Managing microbial risk in the environment of a personal care facility is a difficult task. Personal care products are frequently made from non-sterile raw materials obtained from several suppliers in non-sterile facilities, thus risks to the product and consumer can arise from starting materials, operations, people, inadequate cleaning and sanitisation or from facility construction or changes.
With fewer and fewer preservatives permitted for use by the regulators, proactively assessing the risks and then managing them is the only way that companies can make products safe and ultimately stay in business.
Microbes may be benign in some products for some people, but in other products they can make particular groups of consumers critically ill
It is the role of the microbiologist to assess, manage and communicate those risks effectively to the management.
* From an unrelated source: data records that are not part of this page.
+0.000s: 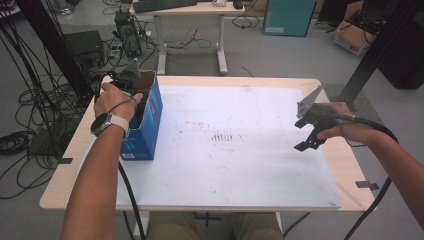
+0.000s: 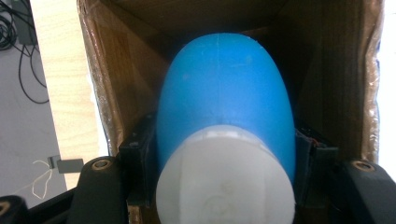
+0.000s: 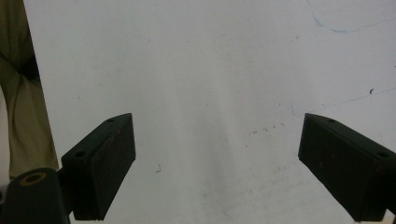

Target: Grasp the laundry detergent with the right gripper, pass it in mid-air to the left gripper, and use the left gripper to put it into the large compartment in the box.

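Observation:
A blue bottle (image 2: 224, 88) with a white cap (image 2: 226, 179) sits inside an open cardboard box (image 2: 116, 84), whose outside is blue (image 1: 145, 125) at the table's left. My left gripper (image 2: 224, 172) reaches down into the box and is shut on the bottle, one black pad (image 2: 137, 158) pressed against each side just above the cap. In the high view the left gripper (image 1: 131, 80) is at the box mouth, its jaws hidden inside. My right gripper (image 1: 306, 134) hovers over the white mat (image 1: 225, 150) at the right, open, with nothing between its fingers (image 3: 105, 163).
The wooden table (image 1: 65, 165) shows around the white mat. Beyond it stand a second desk (image 1: 190, 30), cables on the floor at the left (image 1: 30, 110), black frame posts and a teal cabinet (image 1: 290, 17). The person's trousers (image 3: 23, 116) show in the right gripper view.

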`<state>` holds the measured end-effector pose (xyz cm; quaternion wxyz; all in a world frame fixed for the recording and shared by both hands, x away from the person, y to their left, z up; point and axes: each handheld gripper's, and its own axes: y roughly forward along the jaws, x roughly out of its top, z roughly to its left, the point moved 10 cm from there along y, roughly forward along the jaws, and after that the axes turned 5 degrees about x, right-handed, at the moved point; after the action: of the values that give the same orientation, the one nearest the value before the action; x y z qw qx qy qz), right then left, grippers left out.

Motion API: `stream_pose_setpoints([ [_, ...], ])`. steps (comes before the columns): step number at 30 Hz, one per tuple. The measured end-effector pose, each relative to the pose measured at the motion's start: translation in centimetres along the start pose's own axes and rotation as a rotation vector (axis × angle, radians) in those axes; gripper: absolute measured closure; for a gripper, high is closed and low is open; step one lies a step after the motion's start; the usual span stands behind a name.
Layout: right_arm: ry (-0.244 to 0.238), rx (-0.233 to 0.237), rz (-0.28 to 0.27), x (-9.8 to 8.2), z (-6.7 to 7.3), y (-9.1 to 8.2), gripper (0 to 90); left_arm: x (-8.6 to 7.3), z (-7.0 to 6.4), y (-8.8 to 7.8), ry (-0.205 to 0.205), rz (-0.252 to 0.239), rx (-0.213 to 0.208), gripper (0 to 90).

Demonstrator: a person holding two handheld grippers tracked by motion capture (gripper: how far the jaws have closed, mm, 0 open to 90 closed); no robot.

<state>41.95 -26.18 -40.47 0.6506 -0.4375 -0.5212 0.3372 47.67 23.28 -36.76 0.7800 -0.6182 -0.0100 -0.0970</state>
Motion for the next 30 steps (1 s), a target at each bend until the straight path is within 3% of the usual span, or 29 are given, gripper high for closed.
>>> stream_pose_setpoints([
  [30, -0.003, 0.0, 0.006, -0.03, 0.15, 0.31, 10.9, -0.15, 0.02, -0.06, -0.007, 0.013, -0.008, 37.6],
])
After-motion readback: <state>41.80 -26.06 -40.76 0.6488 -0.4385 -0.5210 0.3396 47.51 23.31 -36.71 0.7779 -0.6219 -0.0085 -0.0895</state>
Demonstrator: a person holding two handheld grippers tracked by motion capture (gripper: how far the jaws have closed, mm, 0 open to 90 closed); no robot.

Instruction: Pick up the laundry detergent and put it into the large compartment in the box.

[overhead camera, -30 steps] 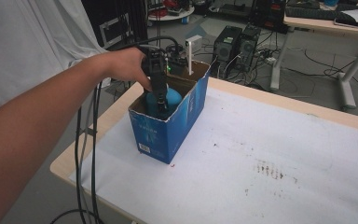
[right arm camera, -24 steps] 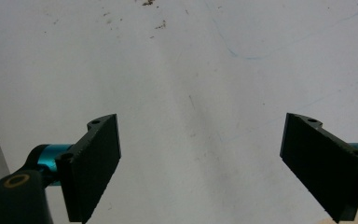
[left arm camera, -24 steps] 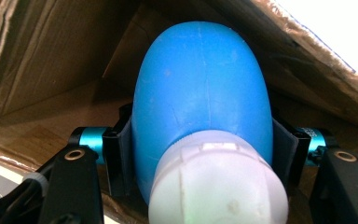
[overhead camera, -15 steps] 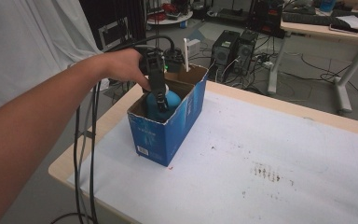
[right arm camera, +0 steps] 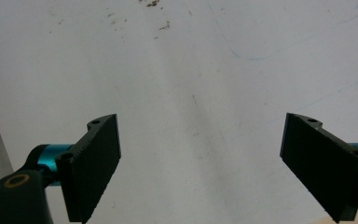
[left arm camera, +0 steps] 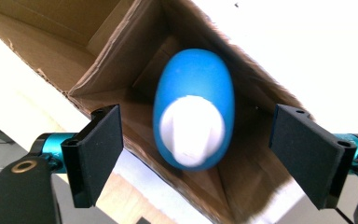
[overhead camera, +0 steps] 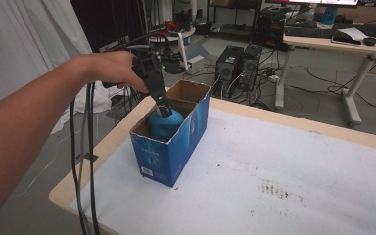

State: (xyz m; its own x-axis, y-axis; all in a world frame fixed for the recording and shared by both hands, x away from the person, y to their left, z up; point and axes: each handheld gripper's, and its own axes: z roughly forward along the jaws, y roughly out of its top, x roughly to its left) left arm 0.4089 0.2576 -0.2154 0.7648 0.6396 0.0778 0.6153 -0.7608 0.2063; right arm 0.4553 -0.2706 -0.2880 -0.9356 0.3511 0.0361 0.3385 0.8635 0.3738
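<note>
My left arm reaches forward, hand tilting the left gripper (left arm camera: 196, 154) down over the open blue box (overhead camera: 176, 147) on the table (overhead camera: 293, 166); its fingers (left arm camera: 98, 154) spread wide, empty, around the upright blue bottle (left arm camera: 193, 105) inside. My right gripper (right arm camera: 200, 163) gapes empty above the table.

From my high view, the blue bottle (overhead camera: 165, 123) is mostly sunk inside the open cardboard box (overhead camera: 176, 147), so I can see just its rounded top; the box walls hide its body and base. The tip of my left gripper (overhead camera: 164, 108) sits against that top, and I cannot tell from there how its jaws stand. The print on the box face is too small to read. In the left gripper view the bottle (left arm camera: 194, 108) is soft with blur, and the box floor under it is lost in shadow. My forearm (overhead camera: 29, 132) runs off the bottom-left edge.
</note>
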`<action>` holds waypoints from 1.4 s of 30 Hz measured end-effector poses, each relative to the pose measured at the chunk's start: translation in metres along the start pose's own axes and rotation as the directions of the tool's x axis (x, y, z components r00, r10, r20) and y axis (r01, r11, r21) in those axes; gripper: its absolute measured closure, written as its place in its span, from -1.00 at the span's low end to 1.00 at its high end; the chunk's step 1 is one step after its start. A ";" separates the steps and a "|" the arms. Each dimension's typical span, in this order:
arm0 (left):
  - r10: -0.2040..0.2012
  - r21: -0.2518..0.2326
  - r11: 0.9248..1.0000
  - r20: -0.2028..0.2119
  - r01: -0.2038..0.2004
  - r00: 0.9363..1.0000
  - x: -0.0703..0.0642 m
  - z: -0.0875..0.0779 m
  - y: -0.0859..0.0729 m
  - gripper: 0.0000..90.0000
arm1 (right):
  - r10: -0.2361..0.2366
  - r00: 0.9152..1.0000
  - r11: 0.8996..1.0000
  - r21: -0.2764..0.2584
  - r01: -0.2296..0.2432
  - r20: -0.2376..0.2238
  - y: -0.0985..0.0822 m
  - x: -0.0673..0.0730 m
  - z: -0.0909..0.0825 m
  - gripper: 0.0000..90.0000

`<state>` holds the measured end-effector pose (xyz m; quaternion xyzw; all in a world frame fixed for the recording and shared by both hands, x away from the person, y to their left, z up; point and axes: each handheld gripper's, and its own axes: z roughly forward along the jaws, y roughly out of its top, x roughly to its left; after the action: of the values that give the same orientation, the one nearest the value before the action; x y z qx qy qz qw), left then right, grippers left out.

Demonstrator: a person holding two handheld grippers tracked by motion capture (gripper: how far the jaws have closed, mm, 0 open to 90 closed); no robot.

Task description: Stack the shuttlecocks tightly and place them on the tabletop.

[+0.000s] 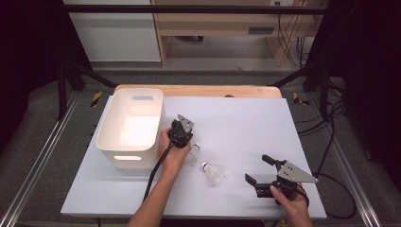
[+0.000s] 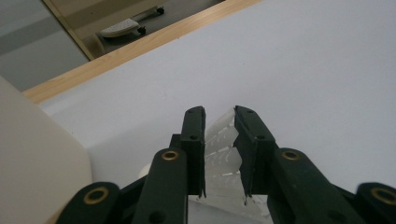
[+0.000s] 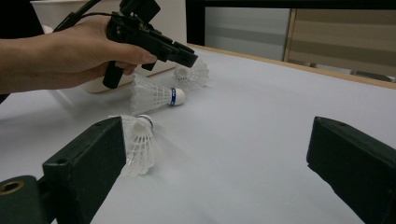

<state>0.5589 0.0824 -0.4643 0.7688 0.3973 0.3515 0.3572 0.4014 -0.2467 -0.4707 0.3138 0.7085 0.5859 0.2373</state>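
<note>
Three white feather shuttlecocks lie on the white table top (image 1: 246,123). My left gripper (image 2: 219,112) points down at the farthest shuttlecock (image 2: 223,156), its two jaws shut on the feather skirt from both sides. In the right gripper view that left gripper (image 3: 184,55) sits over the held shuttlecock (image 3: 192,74), which rests on the table. A second shuttlecock (image 1: 193,153), with a blue band (image 3: 156,95), lies beside the hand. The third shuttlecock (image 1: 213,173) lies just ahead of my right gripper (image 1: 258,169), beside one jaw (image 3: 137,147). The right gripper (image 3: 219,135) stands wide open with nothing between its jaws.
A white plastic bin (image 1: 106,127) with handle slots stands at the table's left, close to the left hand (image 1: 172,153). A wooden edge (image 1: 198,90) runs along the table's far side. A black cable (image 1: 153,175) trails from the left gripper along the forearm.
</note>
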 end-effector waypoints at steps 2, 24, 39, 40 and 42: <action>-0.006 -0.006 1.000 0.004 0.006 1.000 0.000 0.001 0.000 0.72 | 0.002 1.000 1.000 0.001 -0.002 0.000 0.000 0.000 0.000 -0.89; 0.023 0.007 1.000 -0.020 -0.023 1.000 0.001 -0.003 0.008 1.00 | 0.002 1.000 1.000 0.004 -0.002 -0.003 -0.001 0.000 0.002 -0.89; 0.024 0.003 1.000 -0.060 -0.023 0.998 -0.006 -0.023 0.015 1.00 | 0.000 1.000 1.000 0.001 0.000 -0.005 0.000 0.000 0.001 -0.89; 0.024 0.004 1.000 -0.061 -0.023 0.998 -0.006 -0.025 0.015 1.00 | 0.000 1.000 1.000 0.002 0.000 -0.004 0.000 0.000 0.001 -0.89; 0.023 0.006 1.000 -0.068 -0.022 0.997 -0.007 -0.027 0.016 1.00 | -0.001 1.000 1.000 0.002 0.001 -0.005 0.000 0.000 0.002 -0.89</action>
<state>0.5391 0.0770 -0.4395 0.7618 0.4015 0.3802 0.3375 0.4021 -0.2454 -0.4711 0.3122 0.7100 0.5855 0.2357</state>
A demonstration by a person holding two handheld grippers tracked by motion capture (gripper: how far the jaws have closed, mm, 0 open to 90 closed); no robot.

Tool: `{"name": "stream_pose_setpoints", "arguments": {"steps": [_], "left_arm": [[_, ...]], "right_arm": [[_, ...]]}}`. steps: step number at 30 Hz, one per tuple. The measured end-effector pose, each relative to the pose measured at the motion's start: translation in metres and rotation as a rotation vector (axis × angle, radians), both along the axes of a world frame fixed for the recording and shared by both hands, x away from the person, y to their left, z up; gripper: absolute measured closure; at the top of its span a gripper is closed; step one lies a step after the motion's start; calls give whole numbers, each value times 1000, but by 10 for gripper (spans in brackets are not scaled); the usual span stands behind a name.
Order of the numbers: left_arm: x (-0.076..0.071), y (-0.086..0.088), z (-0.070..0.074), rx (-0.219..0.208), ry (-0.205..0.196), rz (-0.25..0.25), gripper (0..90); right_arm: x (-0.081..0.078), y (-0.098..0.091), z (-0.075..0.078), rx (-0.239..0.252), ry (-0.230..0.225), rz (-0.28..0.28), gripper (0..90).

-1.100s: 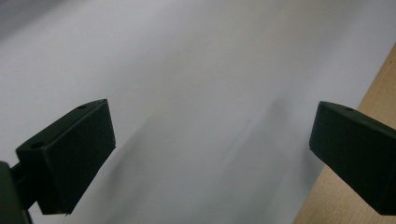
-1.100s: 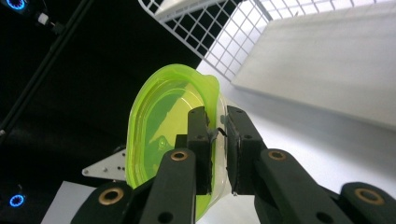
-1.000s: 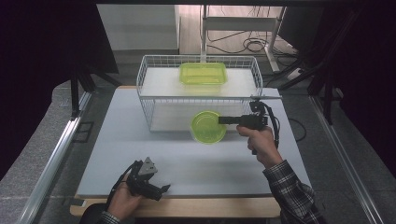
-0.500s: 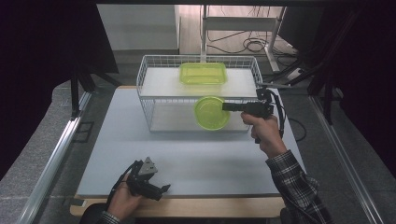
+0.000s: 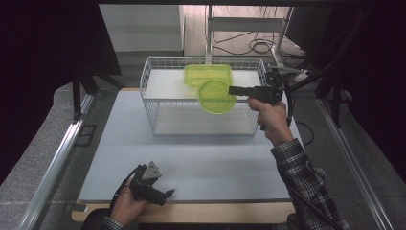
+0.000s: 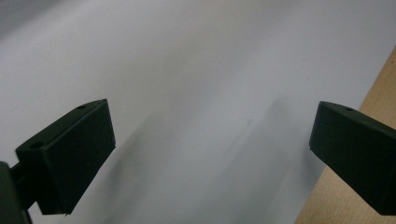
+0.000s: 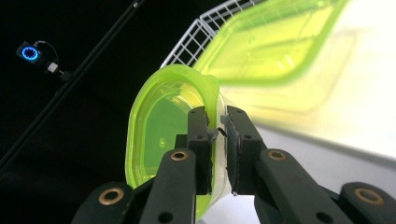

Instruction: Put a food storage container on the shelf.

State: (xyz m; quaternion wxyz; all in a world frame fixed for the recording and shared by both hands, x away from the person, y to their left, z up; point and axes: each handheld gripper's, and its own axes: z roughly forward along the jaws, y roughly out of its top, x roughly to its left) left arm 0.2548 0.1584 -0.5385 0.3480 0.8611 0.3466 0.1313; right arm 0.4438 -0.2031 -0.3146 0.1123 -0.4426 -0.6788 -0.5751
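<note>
Two green plastic containers are showing on this table. Item one: a round green bowl [image 5: 217, 96], translucent, being held by its rim in the right gripper [image 5: 233, 90]. In the right gripper view the black jaws are pinching narrow on the wall of the round green bowl [image 7: 163, 135], one pad inside and one outside, with the bowl tipped on edge. In the high view the bowl is hanging in the air over the front right part of the wire basket [image 5: 158, 103], clear of the table, and its far edge is overlapping the rectangular container as seen from above.

Item two: a rectangular green container [image 5: 208, 74], translucent, sitting inside the wire basket toward its far side. The right gripper view is showing the rectangular green container [image 7: 280, 51] just beyond the bowl, with the white basket [image 7: 196, 37] mesh behind it.

Item three: the wire basket, white, open-topped, standing on the far half of the grey table mat [image 5: 119, 143].

Item four: the left gripper [image 5: 167, 194], resting low at the near left edge of the mat, well apart from the basket. In the left gripper view its jaws are standing wide apart with nothing between them, over the bare mat [image 6: 196, 93] and a strip of the wooden table edge [image 6: 378, 93].

The right forearm is wearing a plaid sleeve [image 5: 306, 177].
</note>
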Motion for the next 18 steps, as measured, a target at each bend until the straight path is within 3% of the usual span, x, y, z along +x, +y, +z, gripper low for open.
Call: {"name": "stream_pose_setpoints", "arguments": {"steps": [11, 18], "left_arm": [[0, -1, 0, 0, 4, -2, 0], [0, -1, -1, 4, 8, -3, 0]], "right_arm": [[15, 12, 26, 35, -44, -66, 810], [25, 19, 37, 9, -72, -113, 809]]}}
But unless that management has a good understanding of microbiology, this latter task can be immense. Microbiological risk presents a particular challenge for non-microbiologists to fathom, explained Neil Lewis, Global Household Care Microbiologist, Procter & Gamble. Because most people (chemists, engineers and other disciplines) think in absolutes, they find it hard to deal with microbial risk, he said. Microbes can arrive from several places, grow from a few numbers to large colonies in a short space of time, move and migrate, withstand the harshest of conditions and are invisible to the naked eye. They may be benign in some products for some people, but in other products they can make particular groups of consumers critically ill.